As the legend goes, the Tulsi plant was a woman named “Vrinda”. She was an incarnation of the Goddess Lakshmi. She was married to the Asura king Jalandhar, who due to her devotion to Vishnu, became invincible. Even the gods could not defeat Jalandhar, so they requested Lord Vishnu to find a solution.
When leaving for war Vrinda promised Jalandhar that she will perform penance till he wins the war. But Lord Vishnu disguised himself as Jalandhar and when she saw him ,she left her penance and touched his feet. With her penance destroyed, Jalandhar lost his power and was killed by Shiva and his head fell in Vrinda’s palace. Seeing this she realized it was not her husband but Lord Vishnu. Vrinda cursed Lord Vishnu to become Shaligram and to be separated from his wife, Lakshmi. Vrinda then drowned herself in the ocean, and the gods transferred her soul to a plant, which was henceforth called Tulsi. As per a blessing by Vishnu to marry Vrinda in her next birth, Vishnu – in form of Shaligram – married Tulsi.
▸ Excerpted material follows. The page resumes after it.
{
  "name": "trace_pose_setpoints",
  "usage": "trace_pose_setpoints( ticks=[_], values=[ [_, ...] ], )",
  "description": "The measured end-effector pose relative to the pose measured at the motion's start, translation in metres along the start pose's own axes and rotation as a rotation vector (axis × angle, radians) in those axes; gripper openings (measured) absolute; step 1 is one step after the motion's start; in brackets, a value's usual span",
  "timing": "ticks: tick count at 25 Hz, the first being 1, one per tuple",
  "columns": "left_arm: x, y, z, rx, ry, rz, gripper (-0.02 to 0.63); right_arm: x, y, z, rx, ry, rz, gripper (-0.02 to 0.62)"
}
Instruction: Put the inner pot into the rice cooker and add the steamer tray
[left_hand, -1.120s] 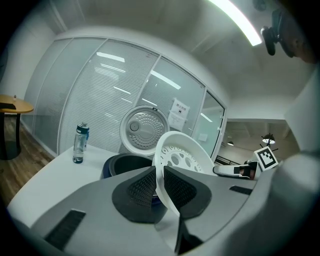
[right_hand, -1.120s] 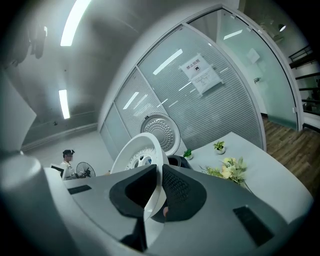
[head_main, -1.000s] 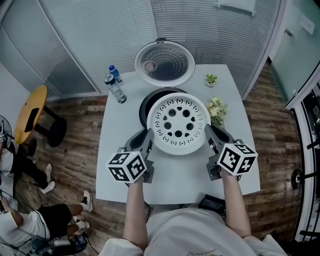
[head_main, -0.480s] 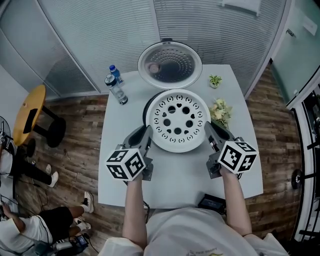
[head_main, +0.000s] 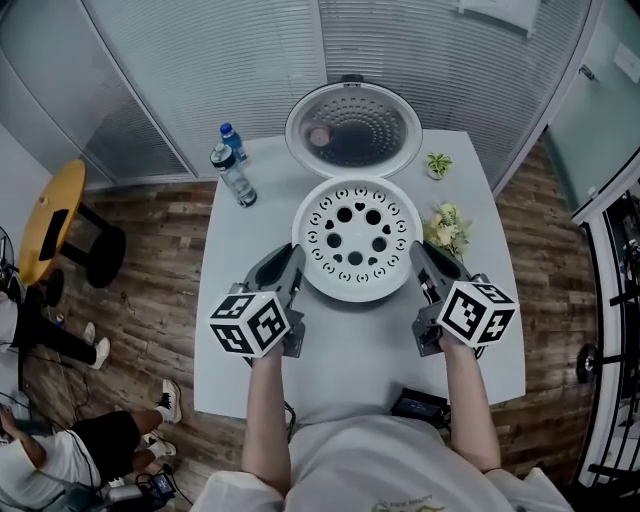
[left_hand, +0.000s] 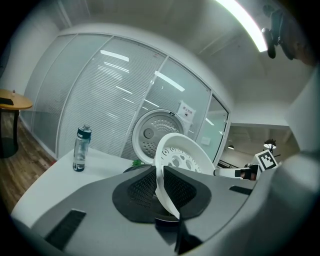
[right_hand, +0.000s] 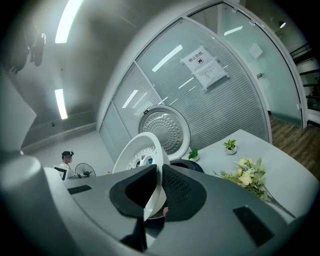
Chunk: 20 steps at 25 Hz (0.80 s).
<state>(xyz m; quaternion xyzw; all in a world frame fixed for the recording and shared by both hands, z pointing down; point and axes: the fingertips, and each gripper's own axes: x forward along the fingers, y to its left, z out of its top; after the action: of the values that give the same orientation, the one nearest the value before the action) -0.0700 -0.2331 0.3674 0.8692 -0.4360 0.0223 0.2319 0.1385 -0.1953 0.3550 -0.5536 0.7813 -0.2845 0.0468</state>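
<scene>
I have the steamer tray (head_main: 355, 240) gripped from both sides. The left tongs (head_main: 296, 266) are nipped onto its left rim and the right tongs (head_main: 418, 258) onto its right rim. Each pair is nearly closed, with only the thin white wall between the pads.

The tray lies roughly flat over the middle of the bench (head_main: 350, 350), a little toward the far edge. It sits right above the rice cooker (right_hand: 187, 165), whose dark body it almost wholly covers in the head view. The cooker's lid (head_main: 353, 130) stands open at the far edge.

I cannot see the inner pot because the tray hides the well, so I only judge that it is already in. That would make step 1 done and step 2 partway: the tray is lined up but, as far as I can tell, not yet seated. What is left is lowering it into the cooker and letting go on both sides.
</scene>
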Motion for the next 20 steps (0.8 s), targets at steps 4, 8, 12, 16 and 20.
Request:
trace_pose_setpoints(
  ticks=[4, 8, 12, 16, 20],
  values=[
    [0.003, 0.000, -0.002, -0.003, -0.005, -0.005, 0.049, 0.000, -0.003, -0.001, 0.000, -0.001, -0.002, 0.046],
    [0.004, 0.001, -0.002, -0.008, -0.006, -0.011, 0.049, 0.001, -0.002, 0.001, -0.005, -0.001, -0.008, 0.046],
    [0.010, 0.005, -0.008, -0.013, 0.002, -0.012, 0.049, 0.006, -0.009, -0.003, -0.003, 0.006, -0.009, 0.044],
    [0.017, 0.012, -0.011, -0.017, 0.015, -0.011, 0.049, 0.015, -0.013, -0.008, 0.010, 0.016, -0.017, 0.044],
    [0.022, 0.016, -0.015, -0.026, 0.025, -0.009, 0.049, 0.018, -0.018, -0.011, 0.016, 0.026, -0.026, 0.044]
  ],
)
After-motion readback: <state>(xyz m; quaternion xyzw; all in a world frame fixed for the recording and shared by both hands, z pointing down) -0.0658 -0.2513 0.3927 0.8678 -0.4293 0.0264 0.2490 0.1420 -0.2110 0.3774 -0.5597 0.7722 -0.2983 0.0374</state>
To commemorate this event, the ceremony of Tulsi Vivah is performed every year on this day.
The day starts with cleaning the ‘Tulsi’ and painting it with new bright colours. A beautiful ‘mandap’ or the wedding tent made out of banana trunk.
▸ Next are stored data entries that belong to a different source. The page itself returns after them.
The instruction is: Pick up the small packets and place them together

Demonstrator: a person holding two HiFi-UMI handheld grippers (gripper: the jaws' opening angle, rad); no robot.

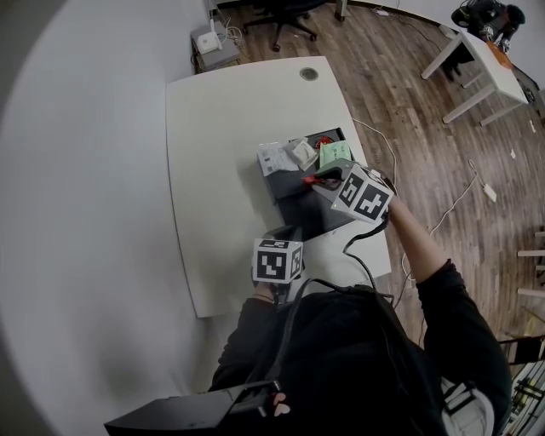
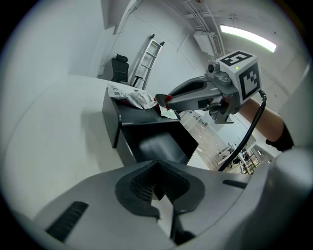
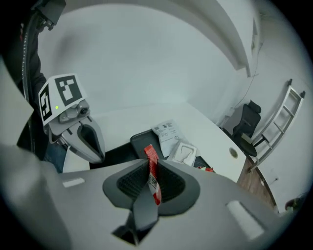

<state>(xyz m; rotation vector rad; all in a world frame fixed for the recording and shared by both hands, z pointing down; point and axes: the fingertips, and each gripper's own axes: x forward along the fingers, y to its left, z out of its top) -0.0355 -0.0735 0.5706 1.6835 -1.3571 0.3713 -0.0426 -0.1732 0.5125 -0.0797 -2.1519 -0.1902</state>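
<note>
My right gripper (image 1: pixel 317 180) (image 3: pixel 149 163) is shut on a thin red packet (image 3: pixel 152 177) that stands upright between its pads. It hovers above the black box (image 1: pixel 289 203) on the white table (image 1: pixel 221 170). The left gripper view shows that gripper's tips (image 2: pixel 164 100) above the box's top, the red packet (image 2: pixel 163 98) at its tip. On the box lie a white printed packet (image 1: pixel 274 157) (image 3: pixel 167 131), a white square packet (image 1: pixel 304 152) (image 3: pixel 184 153), a green packet (image 1: pixel 334 153) and a red one (image 1: pixel 324 141). My left gripper (image 1: pixel 287 232) (image 2: pixel 156 168) sits at the box's near side, shut and empty.
The table's right edge runs just right of the box, with a cable (image 1: pixel 379 140) trailing over it. A round grommet hole (image 1: pixel 309 74) marks the table's far end. An office chair (image 1: pixel 285 17) and another white table (image 1: pixel 481 64) stand on the wood floor beyond.
</note>
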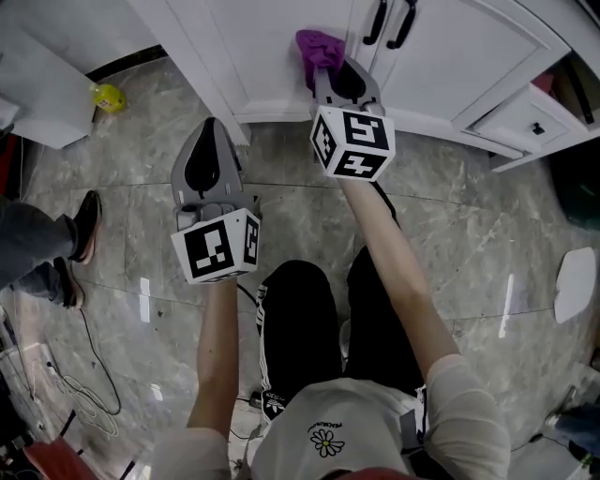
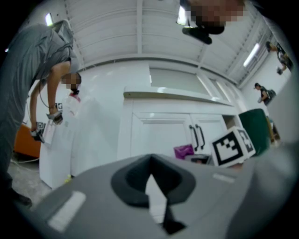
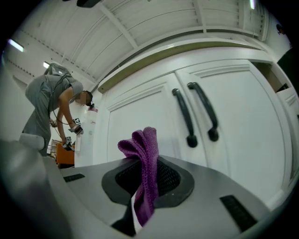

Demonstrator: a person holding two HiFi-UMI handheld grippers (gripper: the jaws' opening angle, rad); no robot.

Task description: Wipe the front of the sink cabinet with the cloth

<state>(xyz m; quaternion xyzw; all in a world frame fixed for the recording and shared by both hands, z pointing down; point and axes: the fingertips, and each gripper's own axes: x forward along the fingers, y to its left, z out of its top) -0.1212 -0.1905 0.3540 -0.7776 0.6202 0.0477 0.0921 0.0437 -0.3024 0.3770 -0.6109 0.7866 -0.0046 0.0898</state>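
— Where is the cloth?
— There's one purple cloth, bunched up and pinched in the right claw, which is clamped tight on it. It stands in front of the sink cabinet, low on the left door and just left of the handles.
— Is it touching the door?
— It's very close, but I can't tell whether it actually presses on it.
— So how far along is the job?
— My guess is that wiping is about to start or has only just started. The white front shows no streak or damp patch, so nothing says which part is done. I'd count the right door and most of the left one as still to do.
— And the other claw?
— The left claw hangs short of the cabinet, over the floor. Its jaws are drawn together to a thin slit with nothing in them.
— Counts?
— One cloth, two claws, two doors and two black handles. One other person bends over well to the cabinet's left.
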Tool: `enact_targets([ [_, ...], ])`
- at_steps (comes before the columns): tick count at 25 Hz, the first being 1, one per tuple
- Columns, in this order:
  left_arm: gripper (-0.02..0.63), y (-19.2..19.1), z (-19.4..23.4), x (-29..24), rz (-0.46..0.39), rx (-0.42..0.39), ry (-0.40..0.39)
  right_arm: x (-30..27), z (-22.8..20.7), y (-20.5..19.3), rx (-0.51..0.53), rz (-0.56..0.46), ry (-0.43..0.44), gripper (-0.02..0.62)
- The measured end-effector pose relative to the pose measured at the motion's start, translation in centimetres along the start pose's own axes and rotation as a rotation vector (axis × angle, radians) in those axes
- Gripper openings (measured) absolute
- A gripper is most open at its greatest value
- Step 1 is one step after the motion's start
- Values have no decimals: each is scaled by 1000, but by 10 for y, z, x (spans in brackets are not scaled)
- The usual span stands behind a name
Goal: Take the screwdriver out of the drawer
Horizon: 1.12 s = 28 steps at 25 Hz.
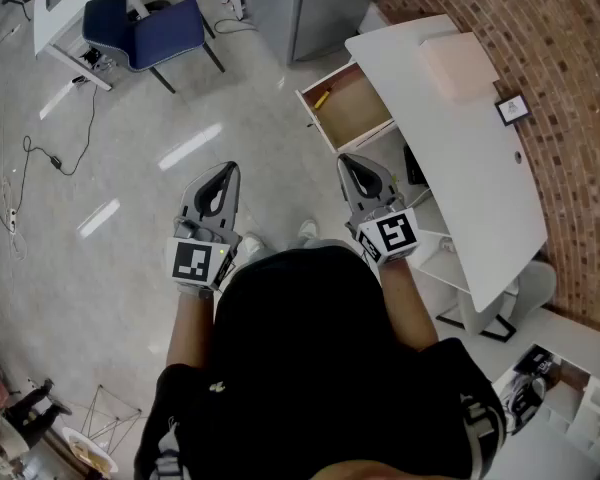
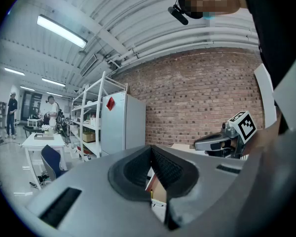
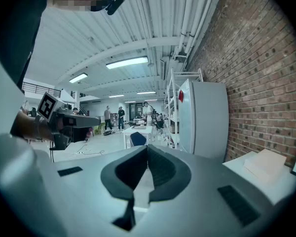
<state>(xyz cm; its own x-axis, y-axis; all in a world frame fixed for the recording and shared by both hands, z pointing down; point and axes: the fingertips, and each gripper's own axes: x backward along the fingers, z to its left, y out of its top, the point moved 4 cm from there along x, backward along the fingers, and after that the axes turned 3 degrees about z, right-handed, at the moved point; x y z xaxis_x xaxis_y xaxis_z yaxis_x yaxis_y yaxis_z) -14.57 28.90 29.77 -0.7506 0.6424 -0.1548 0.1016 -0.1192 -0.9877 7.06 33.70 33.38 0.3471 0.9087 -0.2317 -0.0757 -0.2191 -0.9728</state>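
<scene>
Fingers (image 3: pixel 164 171) together, right gripper (image 1: pixel 348 163) roughly level

Ceiling strip lights (image 2: pixel 61 31) are supplying bright, even light from overhead. In the head view the glossy floor (image 1: pixel 110 298) is returning this light as elongated white glare streaks (image 1: pixel 188 148), and soft-edged shadow is gathering beneath the white desk (image 1: pixel 460 138). Both gripper views are bending straight lines outward toward the edges and are fading to a black circular vignette at the corners. The left gripper (image 2: pixel 151 146) and right gripper (image 3: pixel 147 146) are appearing slightly soft close to the lens, while the brick wall (image 2: pixel 202 98) is rendering sharp. The right gripper view is carrying a cool bluish cast.
</scene>
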Motion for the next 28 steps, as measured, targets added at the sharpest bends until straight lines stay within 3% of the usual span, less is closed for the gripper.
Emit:
enact_targets([
  [5, 3, -2, -21, -17, 19, -48, -9, 11, -19, -6, 2, 6, 3, 11],
  [14, 3, 1, -47, -47, 47, -56, 30, 27, -57, -19, -17, -10, 28, 12],
  [18, 3, -6, -52, -59, 71, -54, 58, 29, -81, -26, -130, -43, 36, 12],
  [23, 3, -18, -48, -70, 96, -36, 61, 20, -97, -34, -181, -29, 24, 12],
  [28, 3, -21, -18, -93, 112, -28, 63, -11, -110, -36, -201, -11, 3, 12],
])
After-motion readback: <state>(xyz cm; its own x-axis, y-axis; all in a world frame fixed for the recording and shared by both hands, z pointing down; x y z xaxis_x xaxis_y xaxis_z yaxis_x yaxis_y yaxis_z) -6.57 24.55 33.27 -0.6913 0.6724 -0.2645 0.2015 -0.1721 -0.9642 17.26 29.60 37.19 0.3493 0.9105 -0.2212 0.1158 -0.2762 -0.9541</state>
While the tulsi plant is a bride, Vishnu is represented by a jino badi or a stick which is decorated with handmade carvings. A small lamp is lighted over it. Sugarcane represents the best man (dhedo) and tamarind stalk the bride’s maid (dhedi).
In the afternoon the tulsi is presented with a wedding feast comprising of different delicious dishes.
The puja is performed by the eldest in the family. The marriage is ritually solemnised. A sense of sanctity is accorded to the ceremony with the chanting of holy hymns known as mangal-ashtakas.
Here is a small video of the festivities…..
After the celebration ‘hari jagar’ – a mixture of puffed rice (chirmulyo), sugarcane pieces, green tamarind pieces, pieces of ‘avale’ and coconut kernel – are served to those attending the lagn.